Inert ABC mystery series Savage River offers only a thin trickle of suspense

A small town, a bitter homecoming, a dead body: there aren’t many new ideas in the ABC’s Savage River. Travis Johnson says it’s not terrible, but it sure feels like a letdown considering the talent involved.

Returning to her home town of Savage River after a decade-long absence, Miki Anderson (Katherine Langford) receives a muted welcome—which is understandable when you learn she spent her sojourn in prison for murdering another local girl. Nonetheless, she reconnects with her mother Lynne (Nadine Garner) and twin brother Terry (Cooper Van Grootel), gets a job at the local meat works, and starts catching up on all the things she missed out on during her time inside—including hooking up with local charmer Joel (Mark Coles Smith).

Unfortunately, Miki’s reintegration into society is scuppered when a dead body turns up. It’s Hugh Lang (Andrew Gilbert), father of the girl Miki supposedly killed back in the day, which is a hell of a coincidence. With herself the obvious main suspect, can Miki clear her name in the face of overwhelming hostility from her former friends and neighbours?

A better question might be: do we care?

There’s nothing more frustrating than watching a product from a collection of hugely talented artists that simply doesn’t work. In addition to a ridiculously stacked cast—Jacqueline McKenzie does duty as the bereaved Mrs Lang, Daniel Henshall crops up as the manager of the slaughterhouse, Osamah Sami is one of the refugee workers being exploited there, and even veteran actor Robert Grub gets a turn as the local cop. Savage River is directed by no less a light than Jocelyn Moorhouse (Proof, The Dressmaker) and shot by legendary cinematographer Don McAlpine (everything from Moulin Rouge! to Predator).

The six-part series’ pedigree is impeccable. Its effect is soporific. Perhaps it would have worked better as a feature film, but production opportunities saw it brought to life as a series instead—the binge-watching model attracts more eyes than the cinema these days, after all. But it feels like there’s only enough actual story to sustain a hundred minutes or so, and certainly not enough for 360. After a strong initial set up, any sense of momentum quickly drains away, and we’re left to cool our heels following a number of unengaging subplots while the minutes tick by.

Not that this sort of genre exercise needs to move like a bullet; small town mysteries benefit from a sense of community and place, all the better to weave a few false threads into the fabric of the narrative. And we love our small town mysteries here in Australia: look at recent successes like The Dry and ABC’s own Troppo (which shares a female ex-con protagonist with Savage River) as examples.

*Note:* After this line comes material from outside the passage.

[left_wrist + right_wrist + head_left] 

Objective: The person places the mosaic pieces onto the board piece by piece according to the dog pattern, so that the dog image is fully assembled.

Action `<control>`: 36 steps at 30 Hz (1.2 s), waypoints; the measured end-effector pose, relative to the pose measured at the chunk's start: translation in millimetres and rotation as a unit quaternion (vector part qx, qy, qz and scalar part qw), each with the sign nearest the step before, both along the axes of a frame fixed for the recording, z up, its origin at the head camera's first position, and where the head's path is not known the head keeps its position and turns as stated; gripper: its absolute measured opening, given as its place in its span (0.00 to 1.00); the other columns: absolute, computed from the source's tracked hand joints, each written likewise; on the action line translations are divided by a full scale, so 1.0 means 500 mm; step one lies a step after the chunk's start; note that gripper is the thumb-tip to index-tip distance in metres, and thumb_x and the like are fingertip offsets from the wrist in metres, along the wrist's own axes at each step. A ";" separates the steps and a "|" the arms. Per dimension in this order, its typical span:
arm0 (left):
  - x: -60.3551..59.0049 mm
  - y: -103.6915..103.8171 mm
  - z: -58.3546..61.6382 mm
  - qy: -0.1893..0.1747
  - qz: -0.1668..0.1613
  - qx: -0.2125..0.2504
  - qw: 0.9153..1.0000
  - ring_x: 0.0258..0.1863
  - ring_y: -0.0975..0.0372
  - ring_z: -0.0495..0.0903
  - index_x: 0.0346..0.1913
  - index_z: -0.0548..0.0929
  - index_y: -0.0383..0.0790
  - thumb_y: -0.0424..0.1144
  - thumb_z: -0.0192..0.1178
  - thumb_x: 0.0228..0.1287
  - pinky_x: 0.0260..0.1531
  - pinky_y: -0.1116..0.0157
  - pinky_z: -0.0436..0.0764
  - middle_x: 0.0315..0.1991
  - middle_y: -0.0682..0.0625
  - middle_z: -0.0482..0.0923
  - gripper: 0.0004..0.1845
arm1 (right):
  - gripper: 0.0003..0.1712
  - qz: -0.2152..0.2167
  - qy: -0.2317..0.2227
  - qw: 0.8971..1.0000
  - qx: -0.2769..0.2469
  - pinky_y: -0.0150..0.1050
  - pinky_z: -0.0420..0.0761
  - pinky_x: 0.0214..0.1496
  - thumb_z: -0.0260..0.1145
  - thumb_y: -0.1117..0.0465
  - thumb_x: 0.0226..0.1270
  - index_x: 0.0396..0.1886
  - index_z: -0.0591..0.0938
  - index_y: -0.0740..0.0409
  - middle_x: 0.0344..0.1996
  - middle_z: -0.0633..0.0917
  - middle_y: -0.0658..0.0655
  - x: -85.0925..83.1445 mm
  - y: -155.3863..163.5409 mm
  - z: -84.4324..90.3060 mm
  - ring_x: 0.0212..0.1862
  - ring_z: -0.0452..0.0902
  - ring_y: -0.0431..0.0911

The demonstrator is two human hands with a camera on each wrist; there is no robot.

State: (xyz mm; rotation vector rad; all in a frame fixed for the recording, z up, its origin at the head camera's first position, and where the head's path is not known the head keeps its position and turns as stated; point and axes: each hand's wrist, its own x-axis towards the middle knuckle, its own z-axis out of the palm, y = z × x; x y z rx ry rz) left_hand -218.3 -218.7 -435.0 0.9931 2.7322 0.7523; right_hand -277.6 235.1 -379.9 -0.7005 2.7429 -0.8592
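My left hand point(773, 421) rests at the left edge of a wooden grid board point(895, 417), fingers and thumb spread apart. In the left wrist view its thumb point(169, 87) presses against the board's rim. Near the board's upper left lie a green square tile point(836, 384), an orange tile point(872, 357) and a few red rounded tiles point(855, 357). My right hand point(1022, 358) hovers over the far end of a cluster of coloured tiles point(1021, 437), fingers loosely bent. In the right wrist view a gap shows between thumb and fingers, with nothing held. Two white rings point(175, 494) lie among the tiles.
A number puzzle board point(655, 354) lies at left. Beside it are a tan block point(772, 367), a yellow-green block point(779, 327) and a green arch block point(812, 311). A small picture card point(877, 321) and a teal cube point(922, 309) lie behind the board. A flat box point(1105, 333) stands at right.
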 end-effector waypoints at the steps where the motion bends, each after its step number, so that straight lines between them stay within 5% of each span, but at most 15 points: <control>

But Savage River’s attempts to round out its setting and characters feel like filler, and often woefully melodramatic filler at that. A moment where the camera lingers outside the morgue while McKenzie goes in to look at her husband’s body and we hear her scream echo down the hospital hallway is nigh-parodic.

For all that, there are interesting elements in play. An attempt to address the immigrant experience in rural towns is admirable, but the material is handled better elsewhere: comedian and author Sami Shah’s audio drama The Missed, another small town mystery released recently, comes immediately to mind. The notion of centring a story around a slaughterhouse intrigues—it certainly promises a more visceral tale than we normally get—but adds nothing except an odd kind of novelty.

Performances are solid, even when the dialogue falters, as it does frequently—that these characters ever feel real is down to the work of the actors rather than the script. To be fair, Savage River isn’t terrible. But it’s inert, and boring, and unambitious. Perhaps those are worse sins—at least truly dreadful shows are memorable, after all.